À Medina del Campo, le coucher du soleil nous surprit en hauteur, entre les créneaux du château surnommé "la Motta. On y dominait les tours de la ville. Dans la plaine silencieuse, les couleurs languissaient. La vie, sans l'accablement du soleil embêtant, commençait à bouillonner.
La plus belle soirée nous l'eûmes à Tordecillas. Deux lignes de peupliers corpulents, le long des bas côtés, faisaient pressentir la proximité de l'eau. Dans leurs ramures, les tourterelles et les merles cherchaient, dans un équilibre mouvant, un perchoir pour passer la nuit. Une véritable prairie - cela nous sembla impossible - avec de l'herbe douce, nous invita à y poser nos personnes, peu habituées à de telles douceurs. Nous pûmes contempler de loin cette ville chargée d'histoire. Tordesillas, le berceau renommé d'amours malheureux, est implanté sur le flanc d'une colline avec les pieds qui baignent dans le noble Duero. Nous sautâmes entre des flaques pour approcher la magnificence du fleuve, richesse et bijoux de toute une région. À travers les arches du pont les eaux pures reflétaient la couleur carmin sombre du ciel incendié.
À La Mota del Marqués la nuit vint nous chercher dans un palais abandonné par ses ducs. Ils étaient anciennement guerriers et maintenant courtisans. Ses arcatures pures, de Renaissance italienne plus une pincée castillane, s'allumaient légèrement avec les derniers rayons obliques du soleil. Les martinets piaillaient lors de leurs passages à tout vitesse. Ils livraient leurs dernières prises à leurs nids. La noblesse du palais languissait avec sa petite pension tandis que dans le jardin encerclé de murs, le gardien usufruitier s'en mettait plein les poches.
Dans la plaine immense de Villalpando le soleil chercha pour se coucher le polochon des monts du Portugal. La chaîne de la Culebra ayant répondu à l'appel, le disque écarlate y laissa le bord de ses lèvres resplendissantes. De gros nuages violacés vinrent couvrir le bas de son visage. Ce couché sanguinolent nous surprit alors que nous marchions. C'était la phase finale désespérante de celui qui sait devoir parvenir au but.

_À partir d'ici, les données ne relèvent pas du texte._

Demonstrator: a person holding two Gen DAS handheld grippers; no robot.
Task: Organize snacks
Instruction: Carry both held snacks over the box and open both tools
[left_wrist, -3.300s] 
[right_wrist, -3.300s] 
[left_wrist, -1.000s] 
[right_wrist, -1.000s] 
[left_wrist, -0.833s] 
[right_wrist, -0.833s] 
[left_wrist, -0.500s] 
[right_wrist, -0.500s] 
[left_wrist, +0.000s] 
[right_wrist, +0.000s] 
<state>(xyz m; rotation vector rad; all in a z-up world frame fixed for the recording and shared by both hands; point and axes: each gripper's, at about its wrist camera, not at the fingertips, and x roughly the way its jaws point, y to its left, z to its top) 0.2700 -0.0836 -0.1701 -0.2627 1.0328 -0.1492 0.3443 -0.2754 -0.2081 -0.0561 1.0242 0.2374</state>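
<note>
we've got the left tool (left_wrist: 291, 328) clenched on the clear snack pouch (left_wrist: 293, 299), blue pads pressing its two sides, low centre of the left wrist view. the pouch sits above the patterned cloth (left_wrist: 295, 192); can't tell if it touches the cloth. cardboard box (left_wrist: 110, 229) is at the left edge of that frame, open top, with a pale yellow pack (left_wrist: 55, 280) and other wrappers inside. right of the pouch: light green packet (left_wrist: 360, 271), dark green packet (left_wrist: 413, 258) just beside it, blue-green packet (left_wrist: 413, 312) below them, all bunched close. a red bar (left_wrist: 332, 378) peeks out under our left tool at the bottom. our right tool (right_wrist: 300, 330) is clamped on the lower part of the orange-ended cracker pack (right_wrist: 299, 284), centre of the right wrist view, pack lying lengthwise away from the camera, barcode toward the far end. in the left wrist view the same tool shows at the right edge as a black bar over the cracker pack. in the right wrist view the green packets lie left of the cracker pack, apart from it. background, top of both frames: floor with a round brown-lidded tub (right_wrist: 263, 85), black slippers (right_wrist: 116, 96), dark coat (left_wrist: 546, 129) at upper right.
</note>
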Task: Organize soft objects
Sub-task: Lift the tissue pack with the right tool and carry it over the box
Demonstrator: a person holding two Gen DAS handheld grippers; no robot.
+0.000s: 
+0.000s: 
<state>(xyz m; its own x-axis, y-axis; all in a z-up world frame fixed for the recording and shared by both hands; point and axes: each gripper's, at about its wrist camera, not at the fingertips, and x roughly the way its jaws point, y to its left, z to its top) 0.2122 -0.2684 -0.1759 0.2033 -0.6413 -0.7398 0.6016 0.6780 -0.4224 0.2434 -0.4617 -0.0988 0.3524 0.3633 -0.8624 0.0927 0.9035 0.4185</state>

Le crépuscule enveloppait pieusement de tons violacés les murs corrodés en pisé de la vieille cité...
Certaines nuits nous partions - peu, car les jambes réclamaient leur droit au repos - Les cosses de pois et de lentilles, qui offrent une couche moelleuse pour s'allonger face au ciel, étaient déjà sur les aires d'égrenage.
Ce ciel de Castille qui n'a pas d'égal. Il m'a toujours semblé absurde de regrouper les astres dans des ensembles portant nom d'objet ou d'animal. La Voie Lactée seule, c'est à dire le "chemin de Saint Jacques", avait pour nous un sens spécial...
Près d'Arevalo nous sommes sur les talons d'un authentique pèlerin mais nous ne l'atteignons pas. Il se dirigeait vers Saint-Jacques aussi. Son passage laissait un sillage de sainteté : il jeûnait rigoureusement et dormait n'importe où, un grenier ou le coin d'une étable...
Nos confidents étaient les bergers : l'un d'entre eux, nous le rencontrâmes près d'Ataquines où sa draille croisait la route. Nous nous arrêtâmes et engageâmes la conversation...
Le jeune homme qui nous sembla à moitié idiot, gardait des mules qui étaient fofolles parce que le battage n'avait pas commencé. Il nous demanda un petit coup à boire. Il était idiot oui, mais il nous vida la moitié de notre gourde de cognac.
Les gardes des pinèdes et des vignes nous regardaient d'un mauvais œil quand nous nous arrêtions sur leurs domaines. Ils ressentaient de la jalousie de notre jeunesse et notre aspect général. Après Médina l'un d'eux nous aborda disant qu'il se sentait capable d'arrêter le Ministre de la Guerre lui même. Il termina son discours en disant : "Et bien, vous me direz, il y a des choses qu'une autorité ne doit pas ignorer" Bref, nous dûmes dire qui nous étions et l'inviter à prendre un verre de gros rouge au bar tout proche.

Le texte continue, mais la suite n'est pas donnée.